Marlen – Estás enganado! Só falei da liberdade! A liberdade nada mais é do que a justiça social, a igualdade e a fraternidade. Ou acharás tu que há liberdade sem justiça social, igualdade e fraternidade, quando, tantas vezes, a liberdade a que te referes é só formal?! A mim, interessa-me a liberdade substantiva: a paz, o pão, habitação, saúde, educação, .... Conheces, não conheces? Sem isso, onde está a liberdade?!
Socidemo – Pois! … Olha que, afinal, não estamos assim tão distantes um do outro.
Marlen – Talvez não. Também já votei útil – em Mário Soares e em Jorge Sampaio, pelo menos. Engoli sapos vivos, uma ou outra vez, e a má digestão inspirou-me dúvidas sobre a real utilidade desses votos. Aquando da liça Mário Soares / Freitas do Amaral, a coisa até me parecia líquida e mesmo dispensadora de um Congresso convocado e realizado no curto espaço entre as duas voltas. É que, apesar da relação espúria de Mário Soares com o Frank Carlucci, Freitas do Amaral representava a facção mais reacionária do espectro político. Não havia que hesitar na deglutição do sapo. E, no entanto, não só a digestão foi difícil como o antagonista se veio a revelar um homem capaz de mudar a agulha a concepções políticas inaceitáveis para a esquerda e assumir comportamentos bem mais digeríveis, condenando, p. ex., os bombardeamentos da antiga Jugoslávia e o seu desmembramento pelos EUA/NATO, no final do século XX. O demónio reaccionário que tinha justificado o voto útil em Mário Soares acabou ministro de Sócrates (outro reputado socialista…) e até tive vontade de votar útil nele (Freitas), caso voltasse a candidatar-se à Presidência.
Socidemo – Votar no Freitas?!
Marlen – Sim, sim! Não foi ministro do teu Partido?!
Socidemo – Bom, mas, então, sempre reconheces a utilidade do voto útil?
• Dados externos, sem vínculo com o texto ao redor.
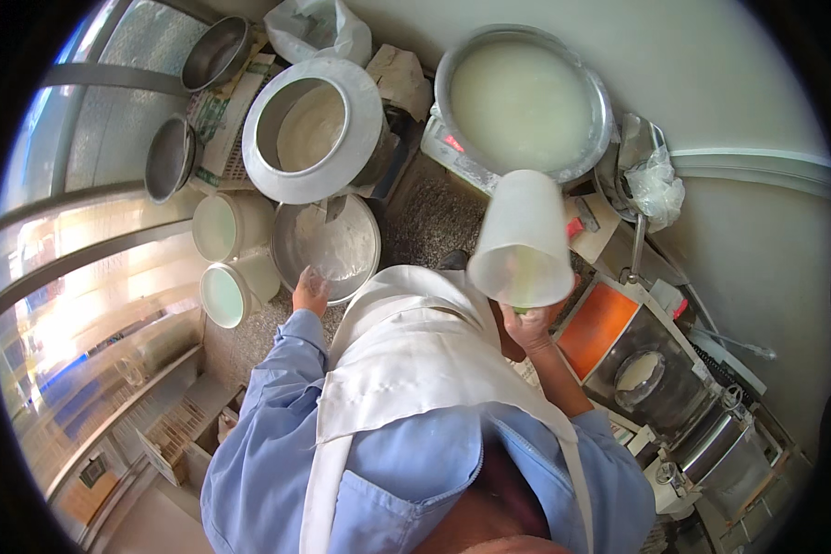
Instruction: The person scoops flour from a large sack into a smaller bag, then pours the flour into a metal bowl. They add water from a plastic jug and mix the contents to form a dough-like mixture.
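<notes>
My right hand (pixel 526 325) is closed at the lower rim of a white translucent plastic bucket (pixel 523 217). The bucket is tipped, its mouth facing me, and pale residue shows inside. Beyond it stands a wide metal tub (pixel 609 138) of cloudy whitish liquid. On my other side, my left hand (pixel 311 292) is at the near left rim of a round metal basin (pixel 365 242), fingers slightly apart and holding nothing I can see. White powder and a metal scoop (pixel 334 208) lie in the basin.
A flanged metal vessel (pixel 365 111) with pale contents stands behind the basin. Two white buckets (pixel 224 295) sit at the left, below metal bowls (pixel 169 159). A machine with an orange panel (pixel 597 328) occupies the right. A clear plastic bag (pixel 656 189) hangs near the wall.
</notes>
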Demonstrator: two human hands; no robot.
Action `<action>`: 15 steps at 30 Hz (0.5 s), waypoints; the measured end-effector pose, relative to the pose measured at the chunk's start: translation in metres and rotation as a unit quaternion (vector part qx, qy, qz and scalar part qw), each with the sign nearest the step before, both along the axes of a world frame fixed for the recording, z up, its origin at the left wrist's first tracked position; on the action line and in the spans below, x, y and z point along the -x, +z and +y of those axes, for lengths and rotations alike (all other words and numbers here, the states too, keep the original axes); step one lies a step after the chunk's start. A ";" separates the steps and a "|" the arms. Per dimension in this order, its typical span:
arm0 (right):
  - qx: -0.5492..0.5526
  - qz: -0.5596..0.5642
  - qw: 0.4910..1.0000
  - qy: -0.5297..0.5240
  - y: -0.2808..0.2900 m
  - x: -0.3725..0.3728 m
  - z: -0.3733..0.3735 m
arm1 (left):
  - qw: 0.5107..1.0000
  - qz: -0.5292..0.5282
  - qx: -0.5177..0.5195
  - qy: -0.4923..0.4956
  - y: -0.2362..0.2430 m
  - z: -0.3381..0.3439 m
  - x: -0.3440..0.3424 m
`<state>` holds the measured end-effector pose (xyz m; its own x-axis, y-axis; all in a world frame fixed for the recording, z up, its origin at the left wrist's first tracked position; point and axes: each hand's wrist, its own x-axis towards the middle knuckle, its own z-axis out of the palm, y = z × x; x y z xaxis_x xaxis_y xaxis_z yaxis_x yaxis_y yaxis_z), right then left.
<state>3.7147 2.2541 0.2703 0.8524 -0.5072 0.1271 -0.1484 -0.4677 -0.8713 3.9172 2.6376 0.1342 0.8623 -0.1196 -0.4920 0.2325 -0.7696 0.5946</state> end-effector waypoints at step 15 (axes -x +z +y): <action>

Marlen – Reconheço, sim. Mas olha que o voto em Mário Soares talvez tenha sido, sobretudo, uma reacção visceral de defesa perante um perigo que não seria tão iminente quanto parecia: o socialismo tinha sido, há muito, metido na gaveta. Aliás, a metáfora nem faz sentido. De socialismo, só no PREC se vislumbrou algum lampejo.
Socidemo – Então, e o Jorge Sampaio?
Marlen – O Jorge Sampaio defrontou um rival que era de todo em todo intragável. Quase nem se punha a questão política; a repulsa era, e é, ainda mais visceral, e nem vale a pena gastar cera com tão mau defunto.